Directions for this task: Among the lines below, keep only those from the one containing "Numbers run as" through the one containing "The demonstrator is", and reproduce them exactly.

Dataset records:
⟨
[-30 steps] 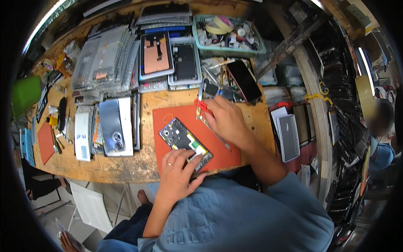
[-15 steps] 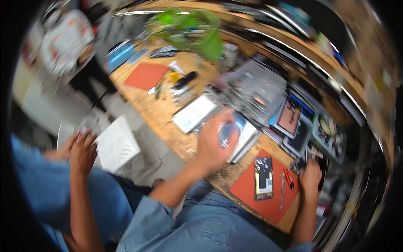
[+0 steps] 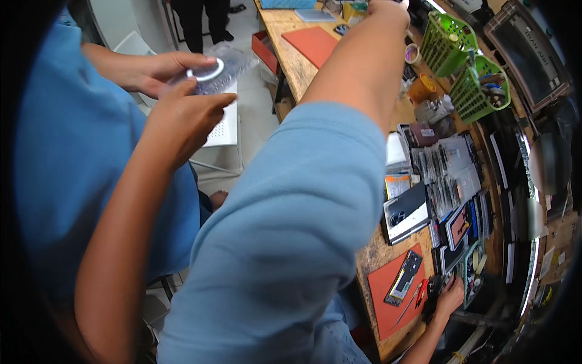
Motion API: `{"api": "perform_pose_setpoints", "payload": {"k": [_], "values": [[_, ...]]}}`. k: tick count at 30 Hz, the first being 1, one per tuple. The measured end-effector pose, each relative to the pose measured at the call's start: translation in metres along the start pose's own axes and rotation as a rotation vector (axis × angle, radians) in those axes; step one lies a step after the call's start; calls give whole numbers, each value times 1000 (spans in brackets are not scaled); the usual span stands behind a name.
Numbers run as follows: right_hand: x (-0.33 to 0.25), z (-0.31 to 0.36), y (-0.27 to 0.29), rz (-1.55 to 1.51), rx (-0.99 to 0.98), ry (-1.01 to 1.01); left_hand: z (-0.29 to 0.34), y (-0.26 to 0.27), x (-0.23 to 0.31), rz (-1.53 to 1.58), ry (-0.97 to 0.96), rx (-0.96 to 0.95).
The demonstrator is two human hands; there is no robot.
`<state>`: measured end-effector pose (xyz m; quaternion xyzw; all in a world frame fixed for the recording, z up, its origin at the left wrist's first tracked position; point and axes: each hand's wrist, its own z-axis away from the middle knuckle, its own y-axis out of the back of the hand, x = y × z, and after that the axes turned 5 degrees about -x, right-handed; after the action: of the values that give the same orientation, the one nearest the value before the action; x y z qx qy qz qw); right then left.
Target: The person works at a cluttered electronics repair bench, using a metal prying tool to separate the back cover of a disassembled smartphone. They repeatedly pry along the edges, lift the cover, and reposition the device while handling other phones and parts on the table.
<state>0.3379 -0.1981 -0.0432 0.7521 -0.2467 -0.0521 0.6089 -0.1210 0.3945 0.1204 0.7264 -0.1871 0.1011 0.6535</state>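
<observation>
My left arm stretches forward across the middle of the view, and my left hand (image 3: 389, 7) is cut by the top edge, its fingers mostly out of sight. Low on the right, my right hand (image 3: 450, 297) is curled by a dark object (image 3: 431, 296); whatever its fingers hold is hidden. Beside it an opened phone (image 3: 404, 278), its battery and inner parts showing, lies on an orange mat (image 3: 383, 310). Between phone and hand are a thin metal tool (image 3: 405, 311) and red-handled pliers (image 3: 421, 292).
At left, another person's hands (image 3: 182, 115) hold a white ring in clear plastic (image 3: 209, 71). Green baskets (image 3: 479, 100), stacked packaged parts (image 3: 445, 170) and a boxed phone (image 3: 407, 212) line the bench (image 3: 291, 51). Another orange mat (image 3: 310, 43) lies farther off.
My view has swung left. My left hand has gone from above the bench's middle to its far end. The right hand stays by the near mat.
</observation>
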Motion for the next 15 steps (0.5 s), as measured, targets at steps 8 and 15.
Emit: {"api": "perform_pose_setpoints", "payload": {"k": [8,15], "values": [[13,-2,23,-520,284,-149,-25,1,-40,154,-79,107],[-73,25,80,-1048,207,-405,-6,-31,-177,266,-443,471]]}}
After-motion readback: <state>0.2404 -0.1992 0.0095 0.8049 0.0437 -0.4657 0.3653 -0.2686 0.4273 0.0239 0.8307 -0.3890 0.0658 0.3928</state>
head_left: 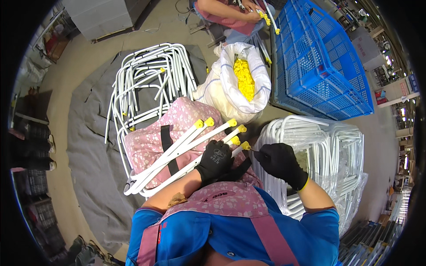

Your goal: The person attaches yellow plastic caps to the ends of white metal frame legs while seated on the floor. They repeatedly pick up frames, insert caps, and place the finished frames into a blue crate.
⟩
Written solution:
Numbers run as follows: right_hand: x (-0.33 to 0.25), z (-0.31 to 0.36), y (-0.27 to 0.29), rz (-1.55 to 1.51), rx (-0.99 to 0.98), ry (-1.01 to 1.01); left_hand: z (-0.29 to 0.34), y (-0.26 to 0.27), x (-0.23 to 0.31), rz (-1.53 to 1.58), ry (-0.97 to 0.96), rx (-0.96 to 0.95).
The demonstrator is two human hands; there is no robot.

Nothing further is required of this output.